● **Work item**: All of the data must be returned exactly as given.
-*-
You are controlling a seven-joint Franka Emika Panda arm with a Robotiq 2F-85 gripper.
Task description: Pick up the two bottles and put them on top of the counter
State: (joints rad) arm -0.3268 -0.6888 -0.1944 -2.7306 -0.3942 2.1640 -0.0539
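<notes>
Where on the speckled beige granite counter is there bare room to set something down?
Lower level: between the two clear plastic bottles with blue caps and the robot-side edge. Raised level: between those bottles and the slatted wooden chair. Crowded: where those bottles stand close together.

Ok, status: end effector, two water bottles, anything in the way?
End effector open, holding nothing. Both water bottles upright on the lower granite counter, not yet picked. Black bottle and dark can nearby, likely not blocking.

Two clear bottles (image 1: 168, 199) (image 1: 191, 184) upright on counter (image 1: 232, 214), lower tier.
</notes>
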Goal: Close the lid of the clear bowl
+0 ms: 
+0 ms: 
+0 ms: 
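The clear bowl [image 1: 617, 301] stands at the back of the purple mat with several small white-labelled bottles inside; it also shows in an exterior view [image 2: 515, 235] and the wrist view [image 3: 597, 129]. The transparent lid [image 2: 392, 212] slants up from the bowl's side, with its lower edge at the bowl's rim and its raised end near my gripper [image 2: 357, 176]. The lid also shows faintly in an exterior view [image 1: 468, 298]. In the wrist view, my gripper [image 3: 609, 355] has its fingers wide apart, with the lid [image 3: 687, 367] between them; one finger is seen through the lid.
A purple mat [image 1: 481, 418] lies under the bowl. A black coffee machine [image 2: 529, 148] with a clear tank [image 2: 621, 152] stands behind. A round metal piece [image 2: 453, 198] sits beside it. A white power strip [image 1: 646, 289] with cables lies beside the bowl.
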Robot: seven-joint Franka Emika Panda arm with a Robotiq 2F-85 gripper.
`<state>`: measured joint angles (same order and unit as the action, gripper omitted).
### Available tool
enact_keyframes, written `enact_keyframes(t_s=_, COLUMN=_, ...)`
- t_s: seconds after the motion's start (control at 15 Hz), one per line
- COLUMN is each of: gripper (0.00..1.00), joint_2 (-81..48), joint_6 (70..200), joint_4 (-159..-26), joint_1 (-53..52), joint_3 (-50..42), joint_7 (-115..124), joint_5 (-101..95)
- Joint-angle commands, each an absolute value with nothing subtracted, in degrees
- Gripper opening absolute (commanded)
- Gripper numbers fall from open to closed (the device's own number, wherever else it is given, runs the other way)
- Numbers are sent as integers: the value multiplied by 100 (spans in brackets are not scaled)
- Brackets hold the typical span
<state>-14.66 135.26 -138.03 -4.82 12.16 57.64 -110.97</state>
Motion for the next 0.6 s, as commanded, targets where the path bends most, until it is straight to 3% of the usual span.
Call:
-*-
● **Exercise result**:
You are controlling a seven-joint Franka Emika Panda arm with a Robotiq 2F-85 gripper.
Task description: Pick up the two bottles and put them on top of the counter
State: (joints rad) arm -0.3268 -0.6888 -0.1944 -2.7306 -0.3942 2.1640 -0.0539
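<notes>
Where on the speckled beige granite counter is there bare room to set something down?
Lower level: between the two clear plastic bottles with blue caps and the robot-side edge. Raised level: between those bottles and the slatted wooden chair. Crowded: where those bottles stand close together.

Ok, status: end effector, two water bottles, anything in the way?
End effector open, holding nothing. Both water bottles upright on the lower granite counter, not yet picked. Black bottle and dark can nearby, likely not blocking.

Two clear bottles (image 1: 168, 199) (image 1: 191, 184) upright on counter (image 1: 232, 214), lower tier.
</notes>
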Goal: Close the lid of the clear bowl
+0 ms: 
+0 ms: 
+0 ms: 
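The clear bowl [image 1: 617, 301] stands at the back of the purple mat with several small white-labelled bottles inside; it also shows in an exterior view [image 2: 515, 235] and the wrist view [image 3: 597, 129]. The transparent lid [image 2: 392, 212] slants up from the bowl's side, with its lower edge at the bowl's rim and its raised end near my gripper [image 2: 357, 176]. The lid also shows faintly in an exterior view [image 1: 468, 298]. In the wrist view, my gripper [image 3: 609, 355] has its fingers wide apart, with the lid [image 3: 687, 367] between them; one finger is seen through the lid.
A purple mat [image 1: 481, 418] lies under the bowl. A black coffee machine [image 2: 529, 148] with a clear tank [image 2: 621, 152] stands behind. A round metal piece [image 2: 453, 198] sits beside it. A white power strip [image 1: 646, 289] with cables lies beside the bowl.
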Robot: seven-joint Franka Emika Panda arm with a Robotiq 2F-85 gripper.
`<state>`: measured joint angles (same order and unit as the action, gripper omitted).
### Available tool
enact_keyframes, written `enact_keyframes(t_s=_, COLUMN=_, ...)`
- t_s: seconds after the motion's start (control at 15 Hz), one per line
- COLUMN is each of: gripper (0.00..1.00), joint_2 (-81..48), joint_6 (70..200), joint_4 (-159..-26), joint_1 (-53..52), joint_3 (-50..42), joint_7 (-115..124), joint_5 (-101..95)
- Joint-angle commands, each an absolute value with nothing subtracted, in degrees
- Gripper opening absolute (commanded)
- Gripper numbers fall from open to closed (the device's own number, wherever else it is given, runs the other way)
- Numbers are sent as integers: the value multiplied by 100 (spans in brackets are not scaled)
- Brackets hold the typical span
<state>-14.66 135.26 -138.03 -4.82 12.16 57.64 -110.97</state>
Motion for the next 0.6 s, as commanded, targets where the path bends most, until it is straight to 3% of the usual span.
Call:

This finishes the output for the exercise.